No, I meant “Tell them the MESSAGING SERVICE was down”. Not the stock price! Doh!
How embarrassing for such a well respected Canadian company as RIM to let slip that it hasn’t protected its critical systems adequately. The most telling news came from the long silence, followed by an information shell-game when they did release a statement. Here are the things I find disturbing about the April 17-18 outage in Blackberry service.
- The outage lasted for 12 hours. This is a long time to leave powerful people like politicians, lawyers, executives, sales people (OK, I’m stretching it…) without a text messaging service that they have come to depend on. It’s good that people depend on you; it’s what we most want. However, its a wake-up call that a network can be that vulnerable to a single outage.
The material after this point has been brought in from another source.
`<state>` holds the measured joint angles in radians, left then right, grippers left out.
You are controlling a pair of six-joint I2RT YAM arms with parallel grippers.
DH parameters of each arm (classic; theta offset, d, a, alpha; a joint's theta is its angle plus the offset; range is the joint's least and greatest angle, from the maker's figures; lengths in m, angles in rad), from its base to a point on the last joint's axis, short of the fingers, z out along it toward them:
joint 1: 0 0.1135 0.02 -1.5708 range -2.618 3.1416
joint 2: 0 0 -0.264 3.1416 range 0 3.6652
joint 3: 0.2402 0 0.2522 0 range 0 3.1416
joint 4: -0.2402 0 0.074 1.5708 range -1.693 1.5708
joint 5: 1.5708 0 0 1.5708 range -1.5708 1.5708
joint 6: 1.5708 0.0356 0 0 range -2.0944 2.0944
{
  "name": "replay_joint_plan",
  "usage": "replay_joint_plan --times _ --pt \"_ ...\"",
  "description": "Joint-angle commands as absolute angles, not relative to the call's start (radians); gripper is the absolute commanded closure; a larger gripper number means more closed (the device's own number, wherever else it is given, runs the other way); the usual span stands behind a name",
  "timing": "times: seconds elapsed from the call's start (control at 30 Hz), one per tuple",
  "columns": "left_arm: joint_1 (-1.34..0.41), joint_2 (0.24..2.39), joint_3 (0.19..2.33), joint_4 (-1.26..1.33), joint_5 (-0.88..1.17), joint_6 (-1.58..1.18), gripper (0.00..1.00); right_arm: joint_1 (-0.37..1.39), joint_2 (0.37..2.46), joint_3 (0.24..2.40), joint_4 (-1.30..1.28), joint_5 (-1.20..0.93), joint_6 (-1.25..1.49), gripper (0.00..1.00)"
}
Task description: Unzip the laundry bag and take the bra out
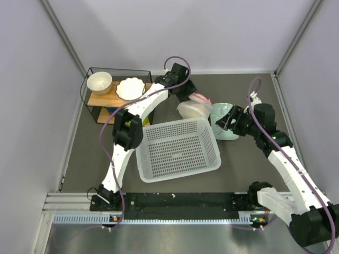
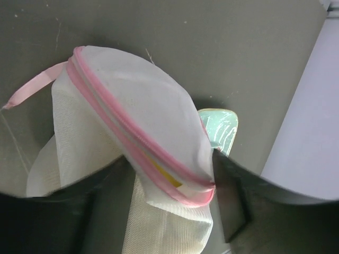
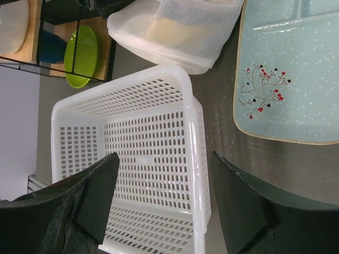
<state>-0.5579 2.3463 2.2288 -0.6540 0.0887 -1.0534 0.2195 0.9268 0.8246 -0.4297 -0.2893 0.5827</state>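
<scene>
The laundry bag (image 1: 192, 109), a white mesh pod with a pink zip rim, lies behind the basket, next to the mint tray. My left gripper (image 1: 192, 98) is on it from above. In the left wrist view the bag (image 2: 137, 106) fills the gap between my fingers, which press on its lower end at the left gripper (image 2: 170, 159). A sliver of the yellow bra (image 2: 168, 173) shows through a short gap in the zip. My right gripper (image 1: 229, 123) is open and empty, over the basket's right rim (image 3: 164, 156). The bag (image 3: 175, 32) shows pale yellow inside.
The white perforated basket (image 1: 177, 174) stands in the middle, also in the right wrist view (image 3: 190, 132). The mint tray (image 1: 226, 135) lies to its right (image 3: 286, 79). A black wire rack (image 1: 114, 87) with white bowls stands at the back left, with a green dish (image 3: 82, 55) under it.
</scene>
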Motion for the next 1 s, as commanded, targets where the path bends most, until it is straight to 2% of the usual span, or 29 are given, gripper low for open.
replay_joint_plan --times 0.0,0.03,0.07,0.1,0.2,0.33,0.53,0.97 --pt "-0.564 2.365 2.253 -0.589 0.110 -1.068 0.49 0.212 0.916 0.827 -0.425 -0.287 0.557 0.29" --pt "-0.565 2.365 2.255 -0.583 0.124 -1.062 0.79 0.212 0.916 0.825 -0.426 -0.282 0.557 0.29" --pt "-0.566 2.359 2.258 -0.575 0.144 -1.048 0.95 0.212 0.925 0.828 -0.426 -0.279 0.549 0.29" --pt "-0.566 2.353 2.260 -0.568 0.167 -1.031 1.00 0.210 0.930 0.830 -0.426 -0.276 0.548 0.29" --pt "-0.564 2.313 2.266 -0.548 0.271 -0.936 1.00 0.180 0.952 0.836 -0.426 -0.296 0.538 0.29" --pt "-0.558 2.244 2.264 -0.486 0.486 -0.825 1.00 0.022 1.000 0.876 -0.396 -0.481 0.538 0.29" --pt "-0.543 2.128 2.287 -0.443 0.733 -0.726 1.00 0.008 1.057 0.946 -0.325 -0.604 0.555 0.29" --pt "-0.545 1.994 2.267 -0.452 0.859 -0.667 1.00 0.032 1.032 0.963 -0.210 -0.790 0.618 0.31"
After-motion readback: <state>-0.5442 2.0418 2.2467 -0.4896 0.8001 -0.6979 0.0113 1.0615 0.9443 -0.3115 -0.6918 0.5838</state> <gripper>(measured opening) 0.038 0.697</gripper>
The company obviously does not appreciate the criticality of their service to their clients, regardless of their Service Level Agreements with carriers. You can point at SLA’s all day long, but in the end, you lose trust if you let customers down in this highly visible way. Their expectations were not met.
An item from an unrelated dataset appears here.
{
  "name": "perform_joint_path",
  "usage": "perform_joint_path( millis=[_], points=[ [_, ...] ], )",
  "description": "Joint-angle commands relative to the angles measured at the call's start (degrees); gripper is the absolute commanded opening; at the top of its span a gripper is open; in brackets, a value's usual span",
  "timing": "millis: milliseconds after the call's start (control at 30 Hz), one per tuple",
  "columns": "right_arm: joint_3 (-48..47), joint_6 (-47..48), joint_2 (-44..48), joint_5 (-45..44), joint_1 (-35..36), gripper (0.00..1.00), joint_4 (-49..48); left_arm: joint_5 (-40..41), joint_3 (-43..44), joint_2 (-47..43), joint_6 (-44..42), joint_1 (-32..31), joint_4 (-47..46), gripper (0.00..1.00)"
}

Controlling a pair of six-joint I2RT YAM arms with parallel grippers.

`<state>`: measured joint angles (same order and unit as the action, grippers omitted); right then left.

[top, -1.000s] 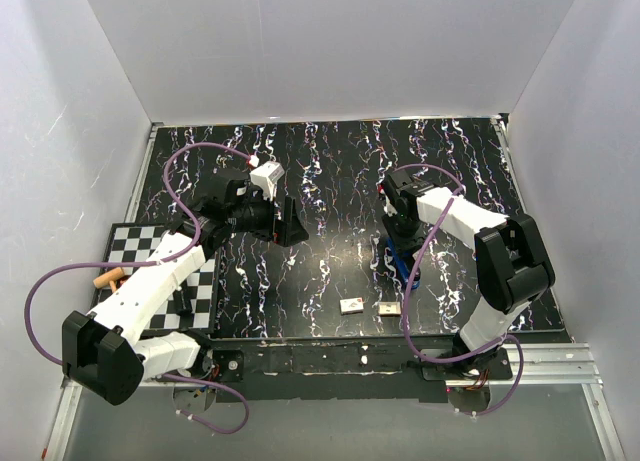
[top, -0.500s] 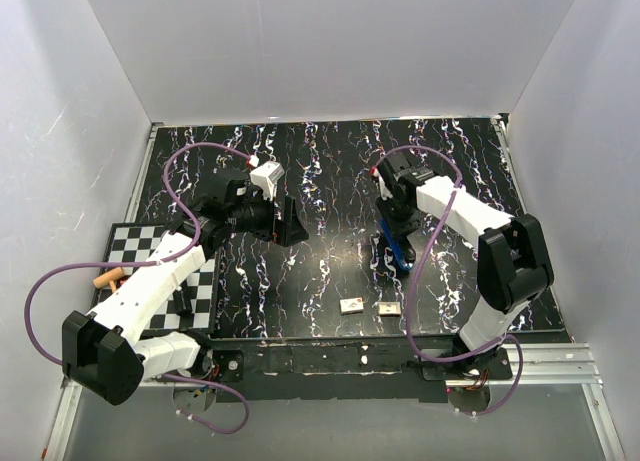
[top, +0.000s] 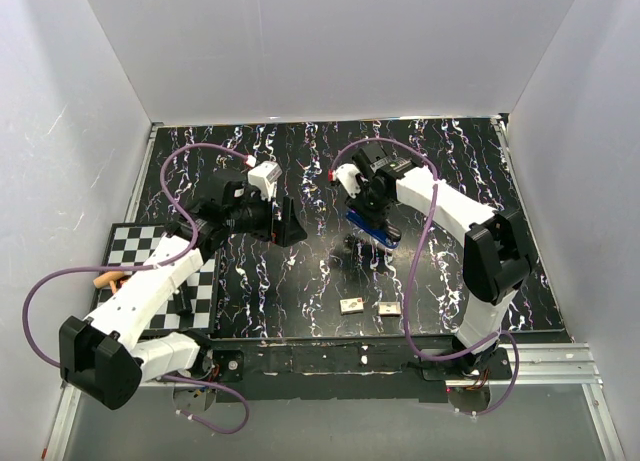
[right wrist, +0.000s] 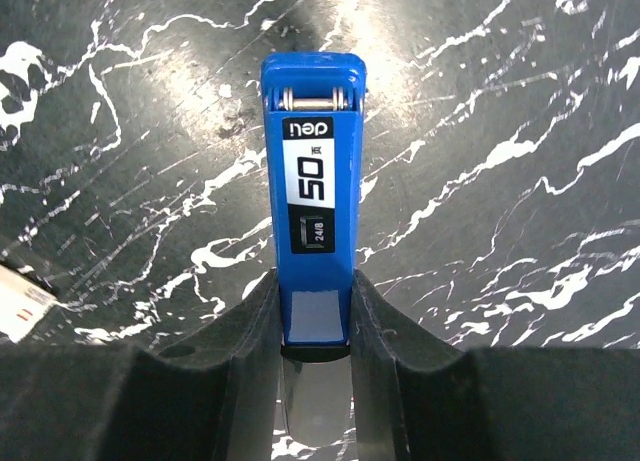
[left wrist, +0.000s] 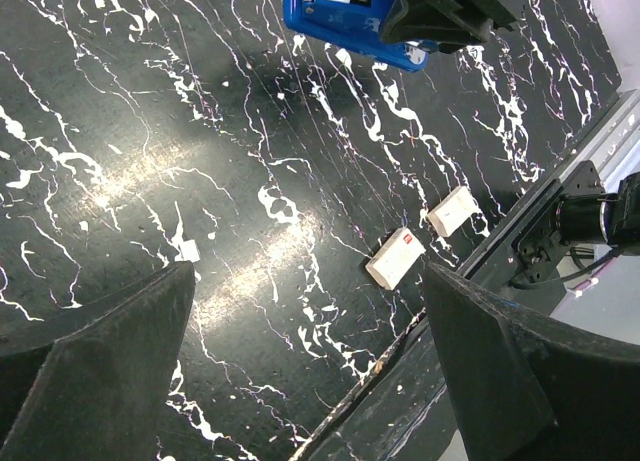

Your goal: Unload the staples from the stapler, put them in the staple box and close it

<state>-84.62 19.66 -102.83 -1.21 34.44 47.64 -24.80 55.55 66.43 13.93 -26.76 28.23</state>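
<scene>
The right claw (right wrist: 315,291) is clamped on one end of the blue plastic stapler (right wrist: 313,171), holding it near the middle of the black, white-veined worktop (top: 300,271). The left claw (left wrist: 308,276) hangs nearby, its jaws wide apart. Two small white staple boxes (left wrist: 396,258) lie near the worktop's front edge.

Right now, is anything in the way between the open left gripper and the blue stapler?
Nothing visible. Only bare table lies between the left gripper and the stapler, which the right gripper holds. Two small white boxes sit off to the side.
</scene>
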Motion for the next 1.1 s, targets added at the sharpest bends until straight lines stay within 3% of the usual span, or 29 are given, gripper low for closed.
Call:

- The outage was caused by inadequate testing, which is another sign that RIM do not consider it necessary to fully test every software update to their production servers.
- Their supposed roll-back or failover mechanisms did not revert back to the previous system state as soon as the problem was discovered.
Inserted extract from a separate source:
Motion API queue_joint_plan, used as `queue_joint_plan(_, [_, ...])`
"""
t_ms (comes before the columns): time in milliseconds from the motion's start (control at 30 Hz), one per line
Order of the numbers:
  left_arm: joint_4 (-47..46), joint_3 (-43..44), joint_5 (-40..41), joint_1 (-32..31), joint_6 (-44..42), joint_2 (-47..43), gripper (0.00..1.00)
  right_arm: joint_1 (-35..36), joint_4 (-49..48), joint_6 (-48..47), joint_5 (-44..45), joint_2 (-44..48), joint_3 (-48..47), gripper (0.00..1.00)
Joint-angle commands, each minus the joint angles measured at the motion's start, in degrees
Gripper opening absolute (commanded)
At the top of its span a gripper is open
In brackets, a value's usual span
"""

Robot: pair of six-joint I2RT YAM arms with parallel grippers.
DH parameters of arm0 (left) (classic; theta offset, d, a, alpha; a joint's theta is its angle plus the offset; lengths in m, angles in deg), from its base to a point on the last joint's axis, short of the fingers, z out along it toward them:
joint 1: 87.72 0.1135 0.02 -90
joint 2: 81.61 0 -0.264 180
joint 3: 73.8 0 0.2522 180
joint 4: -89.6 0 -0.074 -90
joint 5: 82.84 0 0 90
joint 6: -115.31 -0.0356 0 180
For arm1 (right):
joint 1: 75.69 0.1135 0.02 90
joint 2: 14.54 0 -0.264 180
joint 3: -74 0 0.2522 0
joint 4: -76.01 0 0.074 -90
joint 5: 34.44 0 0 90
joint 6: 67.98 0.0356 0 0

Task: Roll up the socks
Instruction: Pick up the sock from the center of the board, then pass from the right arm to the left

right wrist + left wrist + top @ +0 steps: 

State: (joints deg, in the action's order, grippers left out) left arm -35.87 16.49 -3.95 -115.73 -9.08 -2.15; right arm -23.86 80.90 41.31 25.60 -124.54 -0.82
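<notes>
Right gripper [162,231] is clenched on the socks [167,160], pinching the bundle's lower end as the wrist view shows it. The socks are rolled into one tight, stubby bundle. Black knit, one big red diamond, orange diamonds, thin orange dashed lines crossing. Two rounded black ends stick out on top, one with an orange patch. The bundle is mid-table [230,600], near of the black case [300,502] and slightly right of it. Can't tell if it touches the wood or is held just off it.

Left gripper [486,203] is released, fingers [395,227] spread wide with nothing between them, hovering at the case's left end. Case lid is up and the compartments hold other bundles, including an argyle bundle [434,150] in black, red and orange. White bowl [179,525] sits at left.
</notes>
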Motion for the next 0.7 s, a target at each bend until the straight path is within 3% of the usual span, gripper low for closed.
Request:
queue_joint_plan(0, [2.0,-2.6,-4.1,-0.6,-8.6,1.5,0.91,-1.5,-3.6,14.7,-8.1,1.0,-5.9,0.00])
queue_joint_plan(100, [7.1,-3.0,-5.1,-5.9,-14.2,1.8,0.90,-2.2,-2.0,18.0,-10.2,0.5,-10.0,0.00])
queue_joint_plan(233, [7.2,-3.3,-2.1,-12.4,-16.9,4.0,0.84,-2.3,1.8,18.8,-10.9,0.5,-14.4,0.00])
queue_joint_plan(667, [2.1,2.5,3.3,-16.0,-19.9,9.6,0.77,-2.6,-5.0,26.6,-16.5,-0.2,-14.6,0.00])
- The news, when it came, showed no amount of customer consideration in its ultimate explanation. The explanation seemed to be carefully constructed to be ambiguous enough that customers might have been able to assume the problem was minor, when in fact many assumed the worst. If they were trying to make people feel more secure, it did not appear to have that effect.
Had RIM done a full Business Impact Analysis or Sensitivity Analysis, I believe they would have already identified the service as being critical to their Operations, resulting in a proper testing program, and properly tested roll-back and/or failover capabilities upon failure of a software update, to continue without disrupting service for any significant period of time. They would also have recognized that communicating the status of the outage and expected resolution to clients is the best way to apprise them of the fact that it was not a security breach that caused the outage.
While these may not seem like Security Management issues to some, they are tell-tale signs that lead me to believe we could find more glaring security risks being ignored inside the company. An obscure reference to the Tom Peters book, In Search of Excellence, comes to mind, where he explained why Southwest Airlines told him they took such care in cleaning seat back tray tables. He said something like, ‘When an airline’s passengers find their tray tables with dirt on them, they tend to assume the company doesn’t do thorough engine maintenance.’
RIM had a chance to show everyone how proactive, business-like and customer-centric they could be. Instead, they unintentionally lead us to believe they may have problems under the hood through their inaction, and then their poor explanation.
The only good thing was, I only noticed the outage about 10 minutes before they announce that the problem had been fixed.